When a leftist outlet like National Public Radio has a "Climate Desk," that can only mean it promotes "climate change" doom.
On Monday, NPR climate correspondent Rebecca Hersher ("she/her") wrote an article under the headline "Why a NASA satellite that scientists and farmers rely on may be destroyed on purpose."
Hersher elaborated on her Morning Edition interview about the Trump administration's proposal to cut funding to the Orbiting Carbon Observatory. This incredibly expensive satellite program, designed to monitor climate change through carbon dioxide in the atmosphere, was touted as an essential part of the American people’s lives, never mind the almost entirely irrelevant data they provided. But while Hersher may not have understood why they were on the chopping block, it should have been more than obvious to any and all readers.
Described as “a NASA satellite that scientists and farmers rely on” in the headline, the details provided show that neither group really needed this data. For farmers, Hershey explained that the satellites’ incidental ability to monitor plant growth was an invaluable resource to farmers.
“For example,” Hersher wrote, “the U.S. Department of Agriculture and many private agricultural consulting companies use the data to forecast and track crop yield, drought conditions and more.” Notice that neither the Department of Agriculture nor consulting companies are the average farmer. For the majority of farm owners, this information was not a necessity, or even a concern.
The ones really concerned over losing this data were climate change scientists and activists. Hershey offered this ridiculous argument in favor of the satellites:
The information can also help predict future political instability, since crop failures are a major driver of mass migration all over the world. For example, persistent drought in Honduras is one factor that has led many farmers there to migrate north, NPR reporting found. And damage to crops and livestock from extreme weather in Northern Africa has contributed to migration from that region. "This is a national security issue, for sure," former NASA scientist David Crisp says.
Just a couple problems with that. One, these satellites had never once been used to predict political instability, including in the situations provided. Two, these satellites were far from the only way to obtain information about droughts. Just your average forecast can predict incoming droughts months in advance without these satellites.
Besides, it wasn’t like these were the only carbon dioxide-tracking satellites in existence. They were just the only ones the government was wasting their money on. Of course, Hersher argued it would be expensive for the government to shut down its satellites.
Let’s take a look at the cost.
Hersher outlined the expense of producing and maintaining the satellites as such:
The two missions cost about $750 million to design, build and launch, according to David Crisp, the retired NASA scientist, and that number is even higher if you include the cost of an initial failed rocket launch that sent an identical carbon dioxide measuring instrument into the ocean in 2009. By comparison, maintaining both OCO missions in orbit costs about $15 million per year, Crisp says.
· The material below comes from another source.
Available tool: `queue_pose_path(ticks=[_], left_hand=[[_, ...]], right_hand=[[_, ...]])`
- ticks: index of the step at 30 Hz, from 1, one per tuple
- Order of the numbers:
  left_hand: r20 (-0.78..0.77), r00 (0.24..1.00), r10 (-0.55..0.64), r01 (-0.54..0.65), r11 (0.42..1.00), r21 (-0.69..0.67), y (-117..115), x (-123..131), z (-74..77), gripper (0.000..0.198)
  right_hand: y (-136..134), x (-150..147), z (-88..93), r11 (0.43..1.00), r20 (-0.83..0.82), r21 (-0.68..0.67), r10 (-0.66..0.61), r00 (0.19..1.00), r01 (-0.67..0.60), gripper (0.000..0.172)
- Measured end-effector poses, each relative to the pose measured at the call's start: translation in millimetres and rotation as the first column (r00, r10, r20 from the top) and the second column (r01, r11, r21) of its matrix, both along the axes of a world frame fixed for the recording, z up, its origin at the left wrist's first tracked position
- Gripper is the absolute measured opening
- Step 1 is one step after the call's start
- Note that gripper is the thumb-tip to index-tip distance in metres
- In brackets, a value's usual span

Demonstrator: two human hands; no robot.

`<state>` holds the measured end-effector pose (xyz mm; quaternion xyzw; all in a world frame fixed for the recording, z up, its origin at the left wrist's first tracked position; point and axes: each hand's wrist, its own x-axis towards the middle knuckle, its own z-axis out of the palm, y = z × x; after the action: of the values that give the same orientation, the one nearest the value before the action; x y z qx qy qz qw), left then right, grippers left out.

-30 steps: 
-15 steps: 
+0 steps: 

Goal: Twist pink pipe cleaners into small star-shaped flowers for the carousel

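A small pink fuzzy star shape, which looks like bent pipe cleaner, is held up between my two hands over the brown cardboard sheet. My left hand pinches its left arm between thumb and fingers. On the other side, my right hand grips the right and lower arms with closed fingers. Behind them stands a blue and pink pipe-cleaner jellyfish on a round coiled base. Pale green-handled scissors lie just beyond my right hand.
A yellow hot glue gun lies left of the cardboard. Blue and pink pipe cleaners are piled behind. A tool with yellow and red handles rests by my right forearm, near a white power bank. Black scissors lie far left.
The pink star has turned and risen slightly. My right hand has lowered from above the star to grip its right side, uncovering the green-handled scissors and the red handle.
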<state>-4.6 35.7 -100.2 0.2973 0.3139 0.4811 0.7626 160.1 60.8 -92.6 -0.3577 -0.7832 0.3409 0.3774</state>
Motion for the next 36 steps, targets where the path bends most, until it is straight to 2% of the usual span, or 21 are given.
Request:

With over $750 million spent to produce these satellites and $15 million a year for 15 years spent to maintain them, this was an over $1 billion dollar waste of taxpayer money. The cost of shutting this program down must have been seriously expensive then, right?
According to Hersher, it wouldn’t cost a dollar. One would naturally burn up on its own, and the other just had to be turned off from the International Space Station.
“Just from an economic standpoint, it makes no economic sense to terminate NASA missions that are returning incredibly valuable data,” Hersher quoted Crisp once again. Saving hundreds of thousands of government dollars was not worth the cost of losing some irrelevant climate change studies available elsewhere? That’s what makes no sense.